From 22f3bf4bfc357bdd101156fdcdee3f7964bb93de Mon Sep 17 00:00:00 2001
From: "Julien G." <66769052+jubnl@users.noreply.github.com>
Date: Mon, 4 May 2026 14:21:55 +0200
Subject: [PATCH] fix: add APP_VERSION fallback and HOST bind address env var
 (#952 #953) (#955)
MIME-Version: 1.0
Content-Type: text/plain; charset=UTF-8
Content-Transfer-Encoding: 8bit

* fix: add APP_VERSION fallback and HOST bind env var (#952 #953)

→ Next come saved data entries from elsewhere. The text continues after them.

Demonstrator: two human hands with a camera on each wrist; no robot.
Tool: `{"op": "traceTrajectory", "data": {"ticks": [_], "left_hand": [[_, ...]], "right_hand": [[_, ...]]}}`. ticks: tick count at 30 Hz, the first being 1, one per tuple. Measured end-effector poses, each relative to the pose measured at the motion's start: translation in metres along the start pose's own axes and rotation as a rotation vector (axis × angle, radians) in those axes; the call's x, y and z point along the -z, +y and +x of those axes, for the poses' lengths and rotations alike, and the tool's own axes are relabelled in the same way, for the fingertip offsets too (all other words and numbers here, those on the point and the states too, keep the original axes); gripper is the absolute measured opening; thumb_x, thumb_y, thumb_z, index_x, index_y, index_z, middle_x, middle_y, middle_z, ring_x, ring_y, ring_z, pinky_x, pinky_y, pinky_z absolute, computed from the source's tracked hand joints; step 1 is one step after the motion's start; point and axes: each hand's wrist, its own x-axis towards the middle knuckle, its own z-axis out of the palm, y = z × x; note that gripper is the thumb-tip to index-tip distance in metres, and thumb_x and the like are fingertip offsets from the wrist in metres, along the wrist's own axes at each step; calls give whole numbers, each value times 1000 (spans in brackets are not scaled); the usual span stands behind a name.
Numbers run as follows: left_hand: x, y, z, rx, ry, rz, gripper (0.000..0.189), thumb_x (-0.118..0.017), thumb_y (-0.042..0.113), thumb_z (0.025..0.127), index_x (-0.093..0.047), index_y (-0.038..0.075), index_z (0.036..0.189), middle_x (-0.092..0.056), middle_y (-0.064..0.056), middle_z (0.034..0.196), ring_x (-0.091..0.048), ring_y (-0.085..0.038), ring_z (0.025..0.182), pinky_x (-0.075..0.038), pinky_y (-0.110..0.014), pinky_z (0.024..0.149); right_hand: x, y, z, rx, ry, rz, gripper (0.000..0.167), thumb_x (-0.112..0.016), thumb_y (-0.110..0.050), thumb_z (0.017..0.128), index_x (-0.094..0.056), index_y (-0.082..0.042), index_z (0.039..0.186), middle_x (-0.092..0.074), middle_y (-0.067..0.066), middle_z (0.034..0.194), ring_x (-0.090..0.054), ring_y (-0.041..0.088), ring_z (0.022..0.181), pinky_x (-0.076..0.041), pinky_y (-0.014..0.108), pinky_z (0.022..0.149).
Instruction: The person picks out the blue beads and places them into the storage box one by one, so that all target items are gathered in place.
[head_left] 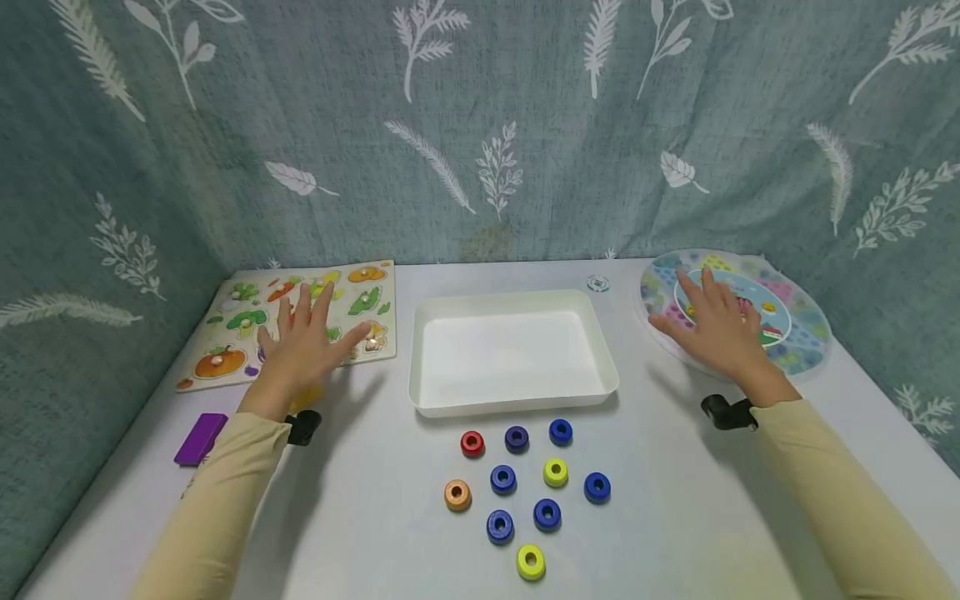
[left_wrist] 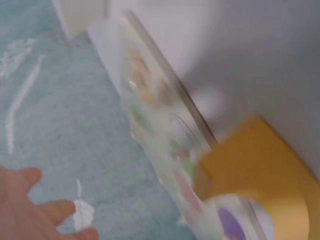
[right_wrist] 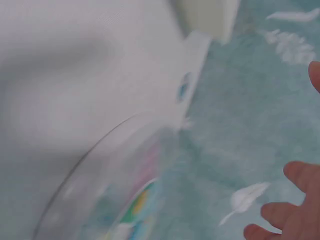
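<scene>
My left hand (head_left: 300,354), fingers spread, hovers over a wooden vegetable puzzle board (head_left: 217,321) and holds nothing. Over a round, colourful picture board (head_left: 806,329), my right hand (head_left: 716,329) is likewise spread with nothing in it. Between the hands lies a white rectangular tray (head_left: 513,350). In front of the tray are several small rings: a red ring (head_left: 464,447), an orange ring (head_left: 457,505), yellow rings including one nearest me (head_left: 530,573), and blue rings including one at the right (head_left: 597,498). Both wrist views show spread fingers and are blurred.
A purple block (head_left: 201,439) lies left of my left forearm. A yellow-orange block (left_wrist: 250,155) stands by the puzzle board, partly hidden by the left wrist in the head view. A leaf-patterned green curtain (head_left: 480,150) closes off the back and sides of the white table (head_left: 360,517).
</scene>
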Motion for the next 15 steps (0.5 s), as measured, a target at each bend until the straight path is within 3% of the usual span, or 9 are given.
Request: {"op": "traceTrajectory", "data": {"ticks": [4,7,11,15], "left_hand": [[-1,9,2,-125,-2,-255,91,-52,52,91,7,20,152,12,-17,155,7,-45,138,-2,-73,101],[-6,16,2,-188,-55,-456,93,-60,38,91,10,26,151,10,-13,156,-7,-44,139,-16,-68,104],[-15,22,2,-161,-167,-595,99,-65,31,89,14,35,149,8,-15,156,-28,-45,132,-36,-61,98],[-26,23,5,-120,-270,-630,103,-67,25,89,17,36,148,3,-21,155,-45,-43,118,-52,-49,81]], "right_hand": [[10,-18,-10,72,94,57,88,-55,-55,88,-15,-9,152,-17,30,150,-18,55,129,-9,77,95],[13,-33,-26,150,153,123,85,-64,-44,86,-23,-6,150,-33,30,140,-29,52,123,-21,74,92],[8,-50,-54,235,184,213,77,-72,-30,84,-34,-5,146,-50,22,115,-46,36,97,-42,52,76],[-7,-61,-83,244,135,281,69,-75,-21,81,-42,-7,140,-54,8,94,-46,18,75,-43,29,61]]}}
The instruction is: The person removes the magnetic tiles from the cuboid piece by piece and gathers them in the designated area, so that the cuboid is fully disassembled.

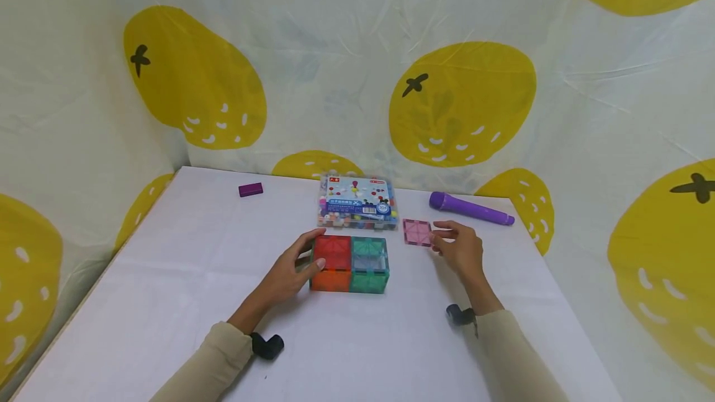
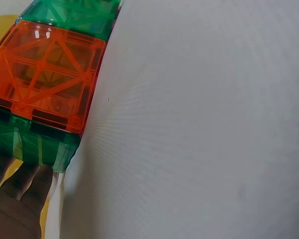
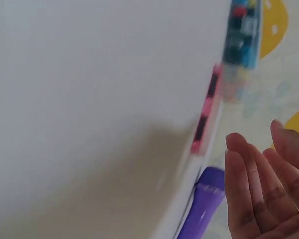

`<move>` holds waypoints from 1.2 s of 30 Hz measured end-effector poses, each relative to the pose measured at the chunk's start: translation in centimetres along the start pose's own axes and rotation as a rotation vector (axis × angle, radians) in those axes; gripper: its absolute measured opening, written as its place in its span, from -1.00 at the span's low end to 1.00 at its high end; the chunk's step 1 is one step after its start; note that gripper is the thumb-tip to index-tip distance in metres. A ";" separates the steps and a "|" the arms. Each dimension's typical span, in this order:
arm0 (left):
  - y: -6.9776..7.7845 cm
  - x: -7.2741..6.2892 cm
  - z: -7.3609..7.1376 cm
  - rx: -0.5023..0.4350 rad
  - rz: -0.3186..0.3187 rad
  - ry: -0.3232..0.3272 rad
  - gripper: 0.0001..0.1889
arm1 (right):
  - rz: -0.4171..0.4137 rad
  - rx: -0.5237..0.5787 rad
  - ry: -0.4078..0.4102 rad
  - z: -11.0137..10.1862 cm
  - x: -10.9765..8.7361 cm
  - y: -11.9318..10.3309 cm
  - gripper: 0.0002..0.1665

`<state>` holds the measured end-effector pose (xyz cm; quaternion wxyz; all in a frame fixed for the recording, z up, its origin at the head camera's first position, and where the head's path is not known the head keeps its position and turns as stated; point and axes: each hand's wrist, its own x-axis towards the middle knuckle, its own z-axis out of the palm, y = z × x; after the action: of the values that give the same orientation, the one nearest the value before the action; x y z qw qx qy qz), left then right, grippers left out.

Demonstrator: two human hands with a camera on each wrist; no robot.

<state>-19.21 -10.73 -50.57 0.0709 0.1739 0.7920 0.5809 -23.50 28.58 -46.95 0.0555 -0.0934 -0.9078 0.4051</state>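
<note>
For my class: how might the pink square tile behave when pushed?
The pink square tile looks stiff, given its ribbed panel. Being thin, it is probably light. Lying flat on the white tabletop, it would likely slide rather than roll.

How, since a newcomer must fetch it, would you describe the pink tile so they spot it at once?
On the white table, find the clear box near the back edge. Just right of it, by the right hand, is the tile. It is flat, pink and square, unlike the long purple microphone further right.
</note>
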 end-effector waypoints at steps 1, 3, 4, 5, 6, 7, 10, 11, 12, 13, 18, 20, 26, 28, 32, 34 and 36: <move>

- Read package.json version when APP_VERSION env var is absent so the
  startup banner shows the correct version for source/Proxmox installs
- Add HOST env var to control the HTTP bind address; only applied when
  set so Docker deployments are unaffected (bind-all-interfaces default)
- Parse PORT as Number() so malformed values like '10.0.0.72:3001' fall
  back to 3001 instead of silently misbehaving
- Document HOST in .env.example, Environment-Variables wiki, and
  Install-Proxmox wiki with explicit warnings against using it in Docker

* fix: correct package.json path in APP_VERSION fallback

index.ts sits at server/src/ — one level up reaches server/package.json,
not two (../../ overshot to the repo root where no package.json exists).
---
 server/.env.example           |  1 +
 server/src/db/migrations.ts   |  7 +++++++
 server/src/index.ts           | 16 ++++++++++++----
 wiki/Environment-Variables.md | 17 +++++++++++++++++
 wiki/Install-Proxmox.md       | 11 +++++++++++
 5 files changed, 48 insertions(+), 4 deletions(-)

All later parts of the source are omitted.